Normal pregnancy involves wide-ranging physiological change: insulin resistance rises to divert glucose to the fetus, plasma volume and cardiac output expand, systemic vascular resistance falls, and the haemostatic system shifts toward a procoagulant, hypercoagulable state while immune tolerance of the fetus is established. Each adaptation carries a corresponding vulnerability. Insufficient insulin secretion against rising resistance produces gestational diabetes; abnormal placentation and endothelial dysfunction underlie hypertensive disorders; the procoagulant shift raises thromboembolic risk; the large uteroplacental circulation makes haemorrhage rapid and severe; and altered immunity together with instrumented delivery and tissue injury raises susceptibility to infection and sepsis. These mechanisms are developed in the individual topic entries.

Clinical relevance

These complications are central to obstetric and maternal-medicine practice and to the global agenda on maternal health, since haemorrhage, hypertensive disorders, sepsis, and thromboembolism are leading direct causes of maternal death.

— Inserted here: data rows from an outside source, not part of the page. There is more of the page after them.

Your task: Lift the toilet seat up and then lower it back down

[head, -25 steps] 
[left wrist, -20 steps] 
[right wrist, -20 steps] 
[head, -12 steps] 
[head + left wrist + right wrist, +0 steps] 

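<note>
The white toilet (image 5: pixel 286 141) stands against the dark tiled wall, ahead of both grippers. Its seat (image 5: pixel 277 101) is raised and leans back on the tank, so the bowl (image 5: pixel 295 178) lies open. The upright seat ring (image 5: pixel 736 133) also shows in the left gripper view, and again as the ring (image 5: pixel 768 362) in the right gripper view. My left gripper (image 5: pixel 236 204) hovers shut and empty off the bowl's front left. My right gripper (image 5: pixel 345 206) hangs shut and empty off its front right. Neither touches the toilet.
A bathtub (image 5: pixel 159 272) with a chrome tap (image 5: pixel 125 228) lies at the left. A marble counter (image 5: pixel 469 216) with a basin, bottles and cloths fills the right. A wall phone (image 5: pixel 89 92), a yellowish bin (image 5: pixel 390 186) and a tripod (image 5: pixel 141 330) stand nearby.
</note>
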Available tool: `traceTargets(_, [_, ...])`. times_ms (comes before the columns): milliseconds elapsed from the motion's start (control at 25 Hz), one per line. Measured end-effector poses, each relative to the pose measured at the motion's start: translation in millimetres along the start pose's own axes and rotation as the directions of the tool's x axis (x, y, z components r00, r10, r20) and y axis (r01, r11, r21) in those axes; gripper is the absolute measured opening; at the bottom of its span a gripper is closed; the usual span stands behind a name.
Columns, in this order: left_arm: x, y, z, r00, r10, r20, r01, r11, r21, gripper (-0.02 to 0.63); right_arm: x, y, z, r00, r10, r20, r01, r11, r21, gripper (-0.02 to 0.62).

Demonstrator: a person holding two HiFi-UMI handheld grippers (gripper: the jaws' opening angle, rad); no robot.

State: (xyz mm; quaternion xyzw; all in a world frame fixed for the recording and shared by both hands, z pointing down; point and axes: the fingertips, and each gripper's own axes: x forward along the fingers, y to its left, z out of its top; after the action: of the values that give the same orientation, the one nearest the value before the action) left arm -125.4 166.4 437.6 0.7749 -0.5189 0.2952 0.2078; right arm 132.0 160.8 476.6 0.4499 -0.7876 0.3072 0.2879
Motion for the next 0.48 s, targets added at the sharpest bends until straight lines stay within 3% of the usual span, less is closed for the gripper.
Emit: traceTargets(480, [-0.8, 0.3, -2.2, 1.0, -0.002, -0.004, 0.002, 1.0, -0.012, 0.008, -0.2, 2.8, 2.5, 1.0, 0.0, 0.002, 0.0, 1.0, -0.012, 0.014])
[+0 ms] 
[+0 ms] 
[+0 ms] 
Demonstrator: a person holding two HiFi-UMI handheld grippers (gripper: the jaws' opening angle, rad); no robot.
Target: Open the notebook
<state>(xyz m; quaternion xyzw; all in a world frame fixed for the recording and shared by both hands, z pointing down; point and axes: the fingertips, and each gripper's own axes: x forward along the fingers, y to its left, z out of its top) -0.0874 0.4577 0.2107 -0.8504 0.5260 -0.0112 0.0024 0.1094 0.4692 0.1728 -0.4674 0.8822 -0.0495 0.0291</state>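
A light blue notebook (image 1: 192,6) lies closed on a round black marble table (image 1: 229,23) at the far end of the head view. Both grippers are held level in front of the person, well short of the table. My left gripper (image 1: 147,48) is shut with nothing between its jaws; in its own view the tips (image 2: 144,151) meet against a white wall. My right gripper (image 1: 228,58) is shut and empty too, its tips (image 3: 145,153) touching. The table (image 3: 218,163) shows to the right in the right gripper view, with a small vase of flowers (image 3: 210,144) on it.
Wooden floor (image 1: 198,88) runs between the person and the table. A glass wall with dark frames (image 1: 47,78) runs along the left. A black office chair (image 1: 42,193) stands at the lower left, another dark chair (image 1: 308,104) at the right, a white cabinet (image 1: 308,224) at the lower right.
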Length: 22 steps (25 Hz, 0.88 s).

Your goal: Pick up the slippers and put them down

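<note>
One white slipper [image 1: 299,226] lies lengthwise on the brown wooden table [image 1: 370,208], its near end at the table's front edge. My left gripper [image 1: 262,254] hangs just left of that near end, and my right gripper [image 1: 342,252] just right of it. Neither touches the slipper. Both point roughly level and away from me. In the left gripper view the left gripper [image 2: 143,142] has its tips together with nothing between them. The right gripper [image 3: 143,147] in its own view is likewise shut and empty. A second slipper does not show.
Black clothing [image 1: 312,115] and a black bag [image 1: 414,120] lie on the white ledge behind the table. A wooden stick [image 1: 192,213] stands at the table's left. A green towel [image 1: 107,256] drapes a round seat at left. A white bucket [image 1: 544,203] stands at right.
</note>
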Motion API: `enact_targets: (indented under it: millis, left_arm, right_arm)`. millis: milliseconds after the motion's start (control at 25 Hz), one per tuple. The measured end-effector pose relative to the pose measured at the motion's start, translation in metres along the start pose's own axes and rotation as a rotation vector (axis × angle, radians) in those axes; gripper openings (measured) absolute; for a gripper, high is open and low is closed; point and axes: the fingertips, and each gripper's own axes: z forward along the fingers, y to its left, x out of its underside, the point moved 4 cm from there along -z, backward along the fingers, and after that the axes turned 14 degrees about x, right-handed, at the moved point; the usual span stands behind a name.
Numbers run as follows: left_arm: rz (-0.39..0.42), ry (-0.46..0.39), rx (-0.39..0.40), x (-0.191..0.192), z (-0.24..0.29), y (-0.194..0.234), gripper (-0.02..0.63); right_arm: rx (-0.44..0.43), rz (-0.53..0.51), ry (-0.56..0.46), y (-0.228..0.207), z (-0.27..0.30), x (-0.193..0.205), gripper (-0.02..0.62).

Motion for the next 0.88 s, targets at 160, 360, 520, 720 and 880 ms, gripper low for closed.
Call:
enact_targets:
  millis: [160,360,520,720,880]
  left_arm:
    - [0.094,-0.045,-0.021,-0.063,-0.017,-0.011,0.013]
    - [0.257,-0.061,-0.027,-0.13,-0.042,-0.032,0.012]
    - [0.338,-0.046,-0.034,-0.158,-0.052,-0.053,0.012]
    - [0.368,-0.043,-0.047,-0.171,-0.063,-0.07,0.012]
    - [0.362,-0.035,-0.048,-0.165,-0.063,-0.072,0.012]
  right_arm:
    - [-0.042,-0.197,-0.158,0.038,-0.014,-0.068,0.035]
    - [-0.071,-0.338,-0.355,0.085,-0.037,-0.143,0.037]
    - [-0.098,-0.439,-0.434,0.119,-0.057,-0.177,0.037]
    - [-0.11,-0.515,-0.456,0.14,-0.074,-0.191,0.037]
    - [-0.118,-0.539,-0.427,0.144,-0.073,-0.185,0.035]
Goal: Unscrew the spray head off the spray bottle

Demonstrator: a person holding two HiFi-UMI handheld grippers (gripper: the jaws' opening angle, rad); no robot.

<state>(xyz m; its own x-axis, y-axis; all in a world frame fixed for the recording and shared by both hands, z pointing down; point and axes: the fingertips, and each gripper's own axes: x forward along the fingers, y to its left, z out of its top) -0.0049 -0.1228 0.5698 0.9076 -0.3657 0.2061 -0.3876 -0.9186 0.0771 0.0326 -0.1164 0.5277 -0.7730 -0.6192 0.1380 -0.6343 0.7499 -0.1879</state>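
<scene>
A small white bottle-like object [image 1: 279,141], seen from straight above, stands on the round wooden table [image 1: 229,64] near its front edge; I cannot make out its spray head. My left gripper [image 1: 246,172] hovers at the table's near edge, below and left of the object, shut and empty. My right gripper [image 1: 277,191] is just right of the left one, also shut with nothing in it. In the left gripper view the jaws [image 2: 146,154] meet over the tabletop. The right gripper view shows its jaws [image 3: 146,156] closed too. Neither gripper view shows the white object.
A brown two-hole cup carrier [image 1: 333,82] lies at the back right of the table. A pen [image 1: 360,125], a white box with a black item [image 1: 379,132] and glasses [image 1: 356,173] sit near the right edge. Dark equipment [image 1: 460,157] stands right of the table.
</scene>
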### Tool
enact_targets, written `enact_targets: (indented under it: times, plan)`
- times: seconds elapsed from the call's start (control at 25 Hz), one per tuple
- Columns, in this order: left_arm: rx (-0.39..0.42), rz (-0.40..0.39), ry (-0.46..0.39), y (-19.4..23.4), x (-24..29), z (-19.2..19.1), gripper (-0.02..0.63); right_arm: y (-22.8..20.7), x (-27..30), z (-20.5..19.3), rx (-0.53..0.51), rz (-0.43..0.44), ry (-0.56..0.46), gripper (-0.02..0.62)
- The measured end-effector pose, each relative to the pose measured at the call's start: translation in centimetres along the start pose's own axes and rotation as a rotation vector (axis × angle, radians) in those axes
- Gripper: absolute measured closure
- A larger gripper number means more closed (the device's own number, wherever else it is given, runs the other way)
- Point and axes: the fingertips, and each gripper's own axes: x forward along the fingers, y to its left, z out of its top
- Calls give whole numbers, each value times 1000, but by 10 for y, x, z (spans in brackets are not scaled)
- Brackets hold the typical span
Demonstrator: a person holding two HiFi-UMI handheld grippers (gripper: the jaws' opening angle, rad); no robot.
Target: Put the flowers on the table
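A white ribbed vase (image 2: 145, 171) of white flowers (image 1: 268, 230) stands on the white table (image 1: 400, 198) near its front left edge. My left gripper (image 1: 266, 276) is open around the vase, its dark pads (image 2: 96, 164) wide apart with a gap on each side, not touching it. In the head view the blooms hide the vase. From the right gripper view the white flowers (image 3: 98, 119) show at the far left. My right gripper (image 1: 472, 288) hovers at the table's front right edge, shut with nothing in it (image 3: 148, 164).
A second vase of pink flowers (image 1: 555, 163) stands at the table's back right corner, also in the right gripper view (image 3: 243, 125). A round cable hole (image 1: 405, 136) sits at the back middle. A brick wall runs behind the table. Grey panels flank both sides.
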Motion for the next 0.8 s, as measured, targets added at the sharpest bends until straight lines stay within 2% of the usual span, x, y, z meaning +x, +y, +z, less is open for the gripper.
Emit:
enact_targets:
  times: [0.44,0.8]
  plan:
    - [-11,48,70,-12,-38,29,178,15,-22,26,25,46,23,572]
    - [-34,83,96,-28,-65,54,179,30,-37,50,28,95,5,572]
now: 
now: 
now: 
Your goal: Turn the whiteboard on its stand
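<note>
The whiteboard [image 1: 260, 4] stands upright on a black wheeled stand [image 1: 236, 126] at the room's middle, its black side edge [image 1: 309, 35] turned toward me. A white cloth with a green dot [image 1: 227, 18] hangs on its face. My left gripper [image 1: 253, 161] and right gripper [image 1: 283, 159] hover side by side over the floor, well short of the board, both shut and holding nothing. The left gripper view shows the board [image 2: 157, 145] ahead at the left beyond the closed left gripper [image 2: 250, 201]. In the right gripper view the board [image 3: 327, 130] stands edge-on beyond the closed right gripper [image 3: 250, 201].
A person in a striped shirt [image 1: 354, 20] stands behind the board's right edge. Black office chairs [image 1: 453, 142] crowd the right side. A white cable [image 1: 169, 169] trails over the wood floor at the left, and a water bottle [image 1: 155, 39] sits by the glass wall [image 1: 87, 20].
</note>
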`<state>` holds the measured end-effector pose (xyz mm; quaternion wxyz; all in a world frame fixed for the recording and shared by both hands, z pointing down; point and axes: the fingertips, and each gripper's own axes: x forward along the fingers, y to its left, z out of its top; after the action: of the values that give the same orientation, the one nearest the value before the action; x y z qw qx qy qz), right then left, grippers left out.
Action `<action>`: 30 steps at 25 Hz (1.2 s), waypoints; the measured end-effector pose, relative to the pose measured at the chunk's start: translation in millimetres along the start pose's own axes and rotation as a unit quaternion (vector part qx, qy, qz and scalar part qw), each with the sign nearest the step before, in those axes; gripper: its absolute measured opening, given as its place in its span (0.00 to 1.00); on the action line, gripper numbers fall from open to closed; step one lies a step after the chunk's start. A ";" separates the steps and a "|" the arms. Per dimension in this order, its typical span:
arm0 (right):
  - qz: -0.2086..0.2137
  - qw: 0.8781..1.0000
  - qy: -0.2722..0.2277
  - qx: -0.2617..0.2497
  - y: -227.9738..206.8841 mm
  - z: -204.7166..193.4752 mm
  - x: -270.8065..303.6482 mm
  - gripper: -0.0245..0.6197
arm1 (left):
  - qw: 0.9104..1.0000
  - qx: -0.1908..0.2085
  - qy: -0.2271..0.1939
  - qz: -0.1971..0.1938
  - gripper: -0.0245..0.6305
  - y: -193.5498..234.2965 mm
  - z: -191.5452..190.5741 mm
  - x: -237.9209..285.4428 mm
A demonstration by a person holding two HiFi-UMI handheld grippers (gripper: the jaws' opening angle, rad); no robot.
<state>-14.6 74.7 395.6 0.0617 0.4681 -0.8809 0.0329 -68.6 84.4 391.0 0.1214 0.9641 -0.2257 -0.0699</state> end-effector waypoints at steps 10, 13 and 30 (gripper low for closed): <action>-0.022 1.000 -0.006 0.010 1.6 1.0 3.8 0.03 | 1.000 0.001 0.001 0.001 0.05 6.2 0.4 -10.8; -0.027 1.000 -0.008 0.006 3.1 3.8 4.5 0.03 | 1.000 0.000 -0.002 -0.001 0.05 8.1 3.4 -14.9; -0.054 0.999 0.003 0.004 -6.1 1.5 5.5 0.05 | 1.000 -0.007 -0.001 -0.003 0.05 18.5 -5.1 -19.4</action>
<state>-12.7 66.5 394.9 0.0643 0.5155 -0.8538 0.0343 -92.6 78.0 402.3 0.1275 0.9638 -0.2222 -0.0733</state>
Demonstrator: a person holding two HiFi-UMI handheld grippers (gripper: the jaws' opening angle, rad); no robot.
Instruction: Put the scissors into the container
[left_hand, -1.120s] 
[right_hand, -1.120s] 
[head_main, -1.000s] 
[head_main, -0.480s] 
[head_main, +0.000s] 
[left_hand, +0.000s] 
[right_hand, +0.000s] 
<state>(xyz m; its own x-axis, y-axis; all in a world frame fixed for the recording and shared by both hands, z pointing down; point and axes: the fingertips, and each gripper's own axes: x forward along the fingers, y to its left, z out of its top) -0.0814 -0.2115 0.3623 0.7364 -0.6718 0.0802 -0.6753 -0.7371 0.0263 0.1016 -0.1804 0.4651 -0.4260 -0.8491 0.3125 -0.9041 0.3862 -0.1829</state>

This area provides an orienting reference framework for how the disorders relate to one another and to normal pregnancy physiology; it describes the conditions and is not a source of dosing or individualised treatment recommendations.

Epidemiology

A WHO systematic analysis attributed the largest shares of global maternal deaths to haemorrhage, hypertensive disorders, and sepsis, with substantial contributions from indirect (pre-existing or aggravated) causes and from thromboembolism in higher-income settings (Say and colleagues, 2014). In the United States, pregnancy-related mortality and severe maternal morbidity have been tracked through national surveillance and shown to be unevenly distributed, with marked racial and ethnic disparities (Berg and colleagues, 2010; Admon and colleagues, 2018).

Evidence & guidelines

The conditions grouped here are addressed by major obstetric and maternal-medicine guidelines and by global health analyses; this overview cites population-level evidence (Say and colleagues, 2014; Berg and colleagues, 2010; Admon and colleagues, 2018) and a critical-care review (Williams and Mozurkewich, 2008), while condition-specific guidance is summarised in the linked topic entries.

History

Concern with maternal complications is as old as obstetrics, but systematic measurement is a twentieth- and twenty-first-century achievement: confidential enquiries into maternal deaths, national surveillance of pregnancy-related mortality, and global burden estimates progressively defined the leading causes and revealed persistent inequities, reframing many complications as largely preventable.

Related topics

Seminal works

  • say-2014
  • berg-2010

Frequently asked questions

What counts as a maternal physiologic complication of pregnancy?
It is a medical disorder of maternal physiology, such as a metabolic, vascular, haemostatic, or infectious disturbance, that arises during pregnancy, delivery, or the puerperium, or a pre-existing condition that worsens because of pregnancy.
Which maternal complications cause the most deaths worldwide?
Global analyses identify haemorrhage, hypertensive disorders, and sepsis as leading direct causes of maternal death, alongside indirect causes and, especially in higher-income settings, thromboembolism.